LGBM custom scoring function to RandomizedSearchCV

I want to optimize parameters for my multiclass classification LGBM model with RandomizedSearchCV by using a custom scoring function. This custom scoring function needs additional data that must not be used for training, however it is needed for calculating the score.

I have my features_train dataframe, which has all the features that must be used for training plus the additional data that is needed for calculating the score, and my target_train series.

I define

import lightgbm as lgb


random_search = RandomizedSearchCV(
    lgb.LGBMClassifier(),
    param_distributions=param_dist,
    cv=5,
    scoring=get_scoring_function(),
    n_iter=100,
    random_state=41,
    n_jobs=30,
    verbose=0
)

where

from sklearn.metrics import make_scorer

def get_scoring_function():

    def lgbm_scorer(clf, X, y):
        scoring_info: List[List[float]] = X[self.scoring_info_cols].values.tolist()
        X = X.drop(columns=self.scoring_info_cols)
        custom_metric = get_custom_metric(scoring_info=scoring_info)
        dataset = lgb.Dataset(X, label=y)
        preds = clf.predict(X)
        return custom_metric(preds, dataset)[1]

    return make_scorer(lgbm_scorer, greater_is_better=True)[1]

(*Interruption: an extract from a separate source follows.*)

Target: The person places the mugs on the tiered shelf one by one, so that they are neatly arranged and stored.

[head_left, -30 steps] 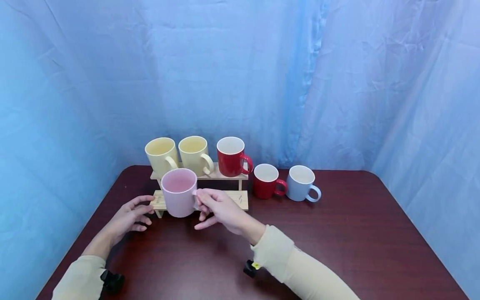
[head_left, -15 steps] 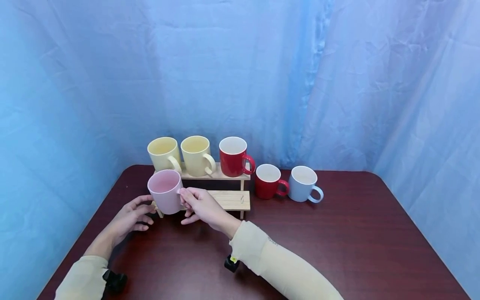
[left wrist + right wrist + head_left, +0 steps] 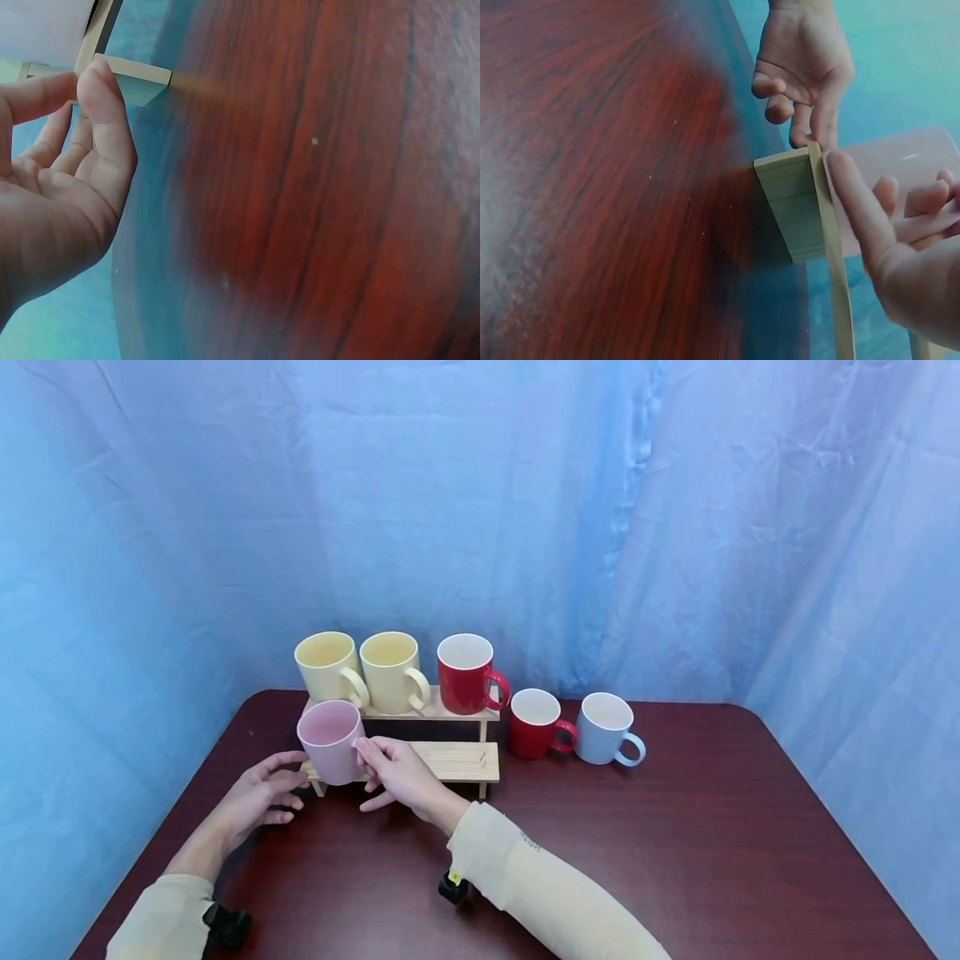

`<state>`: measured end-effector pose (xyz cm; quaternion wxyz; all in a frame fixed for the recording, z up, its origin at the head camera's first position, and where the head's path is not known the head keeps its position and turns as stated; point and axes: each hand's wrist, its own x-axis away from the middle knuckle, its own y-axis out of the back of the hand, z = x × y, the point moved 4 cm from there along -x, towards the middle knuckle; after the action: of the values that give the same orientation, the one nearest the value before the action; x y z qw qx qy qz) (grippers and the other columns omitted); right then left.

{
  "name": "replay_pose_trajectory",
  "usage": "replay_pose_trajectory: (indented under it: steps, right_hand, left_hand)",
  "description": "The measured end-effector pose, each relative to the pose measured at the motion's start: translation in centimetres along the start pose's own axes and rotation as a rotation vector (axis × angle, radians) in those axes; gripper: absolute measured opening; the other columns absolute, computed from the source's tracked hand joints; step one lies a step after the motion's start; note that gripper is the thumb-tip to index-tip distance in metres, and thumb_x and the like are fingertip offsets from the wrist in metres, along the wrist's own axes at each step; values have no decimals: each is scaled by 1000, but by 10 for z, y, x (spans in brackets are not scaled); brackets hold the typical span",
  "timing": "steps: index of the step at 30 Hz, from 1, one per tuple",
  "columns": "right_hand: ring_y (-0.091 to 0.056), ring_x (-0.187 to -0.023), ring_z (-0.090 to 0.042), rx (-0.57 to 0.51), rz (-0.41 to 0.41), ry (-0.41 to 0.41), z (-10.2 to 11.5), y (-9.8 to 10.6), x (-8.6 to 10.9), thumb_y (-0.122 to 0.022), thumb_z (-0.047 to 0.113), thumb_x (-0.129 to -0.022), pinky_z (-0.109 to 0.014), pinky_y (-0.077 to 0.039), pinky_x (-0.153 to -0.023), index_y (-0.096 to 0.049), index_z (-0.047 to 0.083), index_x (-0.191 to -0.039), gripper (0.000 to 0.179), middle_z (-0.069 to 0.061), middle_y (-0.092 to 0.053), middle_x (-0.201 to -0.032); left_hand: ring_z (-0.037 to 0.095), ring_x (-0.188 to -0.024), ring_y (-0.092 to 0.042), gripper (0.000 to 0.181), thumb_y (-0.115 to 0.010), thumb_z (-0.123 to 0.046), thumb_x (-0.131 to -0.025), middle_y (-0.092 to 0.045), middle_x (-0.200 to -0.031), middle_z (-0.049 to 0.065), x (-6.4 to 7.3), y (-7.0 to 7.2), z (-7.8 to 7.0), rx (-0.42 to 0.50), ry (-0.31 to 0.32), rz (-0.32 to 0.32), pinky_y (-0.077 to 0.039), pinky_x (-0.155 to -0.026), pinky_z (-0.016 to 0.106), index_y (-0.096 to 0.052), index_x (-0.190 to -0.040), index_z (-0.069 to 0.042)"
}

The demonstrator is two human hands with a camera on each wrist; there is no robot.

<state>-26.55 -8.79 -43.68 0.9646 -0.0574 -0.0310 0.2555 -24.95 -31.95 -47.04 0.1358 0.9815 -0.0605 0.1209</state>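
Note:
My right hand (image 3: 401, 777) grips a pink mug (image 3: 328, 747) by its handle. The mug stands upright at the left end of the lower step of a two-step wooden rack (image 3: 457, 760). In the right wrist view its base is right at the board, and one finger reaches along the board's edge. My left hand (image 3: 258, 793) pinches the left end of that lower board between thumb and forefinger, as the left wrist view shows at the rack's corner (image 3: 135, 69). Two yellow mugs (image 3: 324, 677) and a red mug (image 3: 463, 681) stand on the upper step.
Right of the rack, another red mug (image 3: 531, 731) and a light blue mug (image 3: 600, 735) stand on the dark red-brown table (image 3: 675, 860), handles to the right. Blue curtains (image 3: 480, 510) enclose the table's back and sides.
My right hand has carried the pink mug leftward to the lower step's left end, then it barely moves in the last half second. The left hand stays at the rack's end.

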Motion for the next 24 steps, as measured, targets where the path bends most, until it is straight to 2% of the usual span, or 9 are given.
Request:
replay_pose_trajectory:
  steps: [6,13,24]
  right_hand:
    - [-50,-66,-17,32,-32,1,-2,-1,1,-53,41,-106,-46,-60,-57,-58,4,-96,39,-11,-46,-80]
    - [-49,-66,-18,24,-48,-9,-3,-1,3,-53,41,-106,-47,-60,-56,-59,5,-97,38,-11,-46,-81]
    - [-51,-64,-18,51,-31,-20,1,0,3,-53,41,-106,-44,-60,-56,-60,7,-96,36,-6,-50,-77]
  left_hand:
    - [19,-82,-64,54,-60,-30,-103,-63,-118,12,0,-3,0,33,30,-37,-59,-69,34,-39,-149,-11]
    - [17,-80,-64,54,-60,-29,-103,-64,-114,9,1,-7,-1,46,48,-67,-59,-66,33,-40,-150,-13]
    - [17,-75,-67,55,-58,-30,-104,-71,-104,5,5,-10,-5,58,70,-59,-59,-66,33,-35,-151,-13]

Where get_custom_metric is defined as:

def get_custom_metric(scoring_info: List[List[float]]) -> Callable:
    def my_metric(y_pred: np.ndarray, y_true: lgb.Dataset) -> Tuple[str, float, bool]:
        y_labels: np.ndarray = y_true.get_label()
        y_pred_classes = np.argmax(y_pred, axis=1)
        fold_indices = y_true.get_data().index
        these_scoring: List[List[float]] = [scoring_info[i] for i in fold_indices]
        all_scores: List[float] = [these_scoring[i][y_pred_classes[i]] - these_scoring[i][int(y_labels[i])] for i in range(len(y_labels))]
        return "MyMetric", sum(all_scores), True
    return my_metric

When I run random_search.fit(features_train, target_train), I get the error:

joblib.externals.loky.process_executor._RemoteTraceback:
"""
Traceback (most recent call last):
  File "~/anaconda3/lib/python3.9/site-packages/joblib/externals/loky/backend/queues.py", line 159, in _feed
    obj_ = dumps(obj, reducers=reducers)
  File "~/anaconda3/lib/python3.9/site-packages/joblib/externals/loky/backend/reduction.py", line 215, in dumps
    dump(obj, buf, reducers=reducers, protocol=protocol)
  File "~/anaconda3/lib/python3.9/site-packages/joblib/externals/loky/backend/reduction.py", line 208, in dump
    _LokyPickler(file, reducers=reducers, protocol=protocol).dump(obj)
  File "~/anaconda3/lib/python3.9/site-packages/joblib/externals/cloudpickle/cloudpickle_fast.py", line 632, in dump
    return Pickler.dump(self, obj)
ValueError: ctypes objects containing pointers cannot be pickled
"""

This error is caused by the fact that lgbm_scorer is not "pickleable", and this is probably due to the fact that lgbm_scorer is a complex nested function.

Any idea how to fix this? I could simplify the function by passing my additional scoring_info to my_metric without having to define the external function get_custom_metric. Any idea on how to do that, WITHOUT using the additional scoring_info as features for the model?

Solution

I'm not sure about the pickling error and whether it actually has to do with the custom metric functions.

But I think passing scoring_info columns into the scorer but not the model itself is straightforward:

dropper = ColumnTransformer(
    [('drop', "drop", scoring_info_cols)],
    remainder="passthrough",
)
model = Pipeline([
    ('drop_scoring_info', dropper),
    ('lgbm', LGBMClassifier()),
])
random_search = RandomizedSearchCV(
    model,
    ...,
)

You will probably then want to not use the convenience function make_scorer, because that turns a metric with signature (y_test, y_pred) into a scorer with signature (estimator, X_test, y_test). Since you want to have access to the entire X_test, just define such a scorer directly.